**Your task:**
Please repeat the listing below exactly, but do not include its pictures.

**Exercise data:**
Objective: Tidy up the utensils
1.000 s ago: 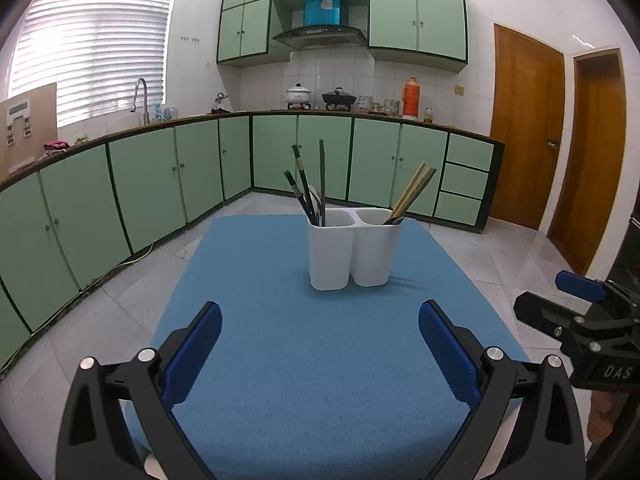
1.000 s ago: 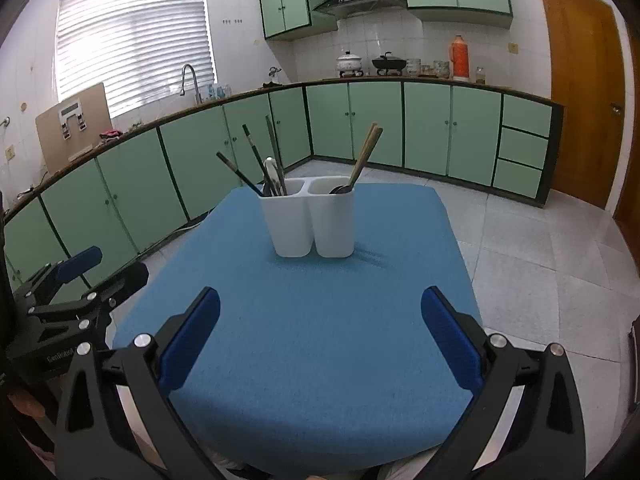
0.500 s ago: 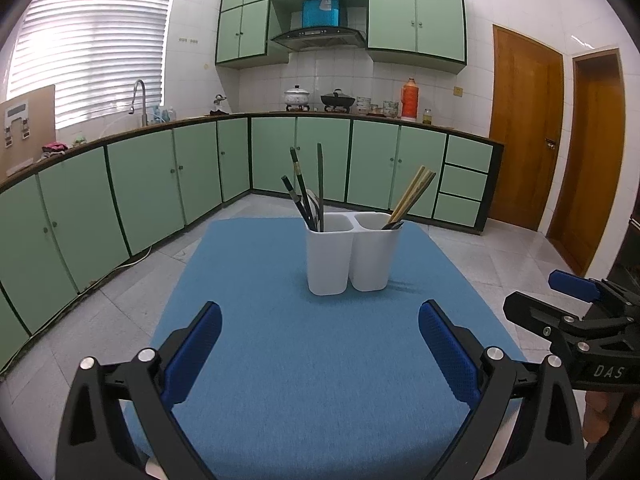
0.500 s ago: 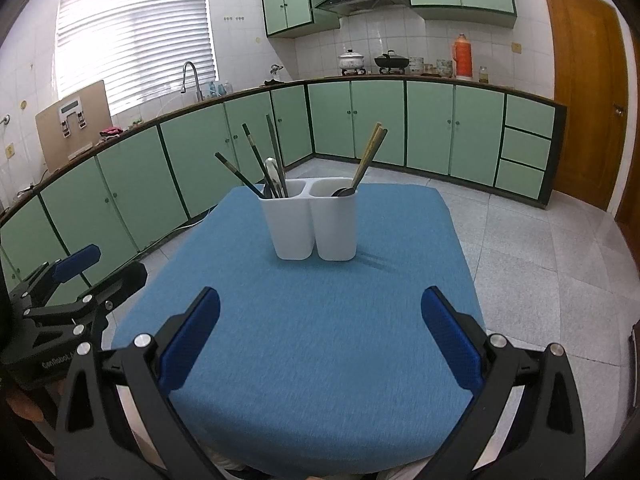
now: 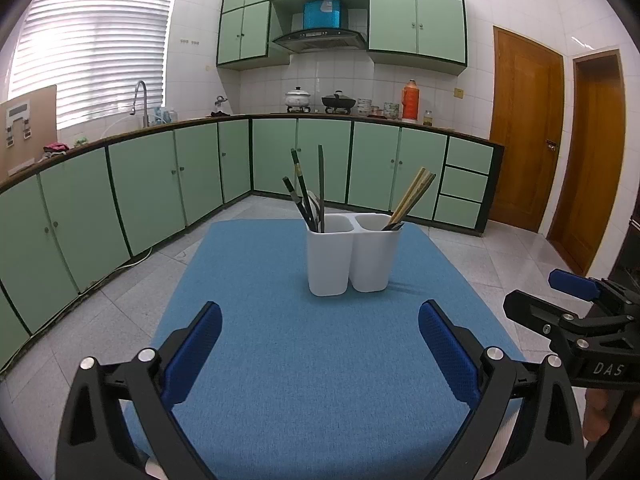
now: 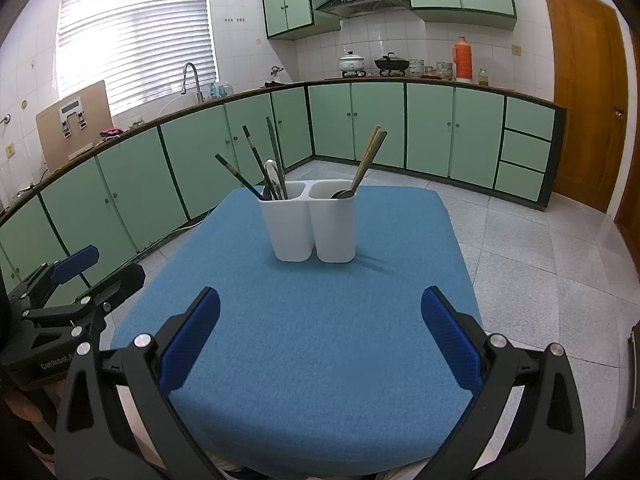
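Both the left gripper and right gripper, jaws wide apart and empty, hang slightly farther back over the blue worktop than before, the white two-compartment holder mid-worktop hiding the lower ends of its dark chopsticks and wooden chopsticks.

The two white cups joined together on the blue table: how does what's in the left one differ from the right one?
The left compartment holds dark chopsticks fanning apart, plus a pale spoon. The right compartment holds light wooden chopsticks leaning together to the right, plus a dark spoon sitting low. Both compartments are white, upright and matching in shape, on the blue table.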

**Exercise answer:**
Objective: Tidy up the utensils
1.000 s ago: 
1.000 s ago: 
0.500 s ago: 
0.500 s ago: 
now: 
now: 
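Both the left gripper and right gripper, jaws wide apart and empty, hang slightly farther back over the blue worktop than before, the white two-compartment holder mid-worktop hiding the lower ends of its dark chopsticks and wooden chopsticks.

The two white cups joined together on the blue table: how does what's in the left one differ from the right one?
The left compartment holds dark chopsticks fanning apart, plus a pale spoon. The right compartment holds light wooden chopsticks leaning together to the right, plus a dark spoon sitting low. Both compartments are white, upright and matching in shape, on the blue table.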

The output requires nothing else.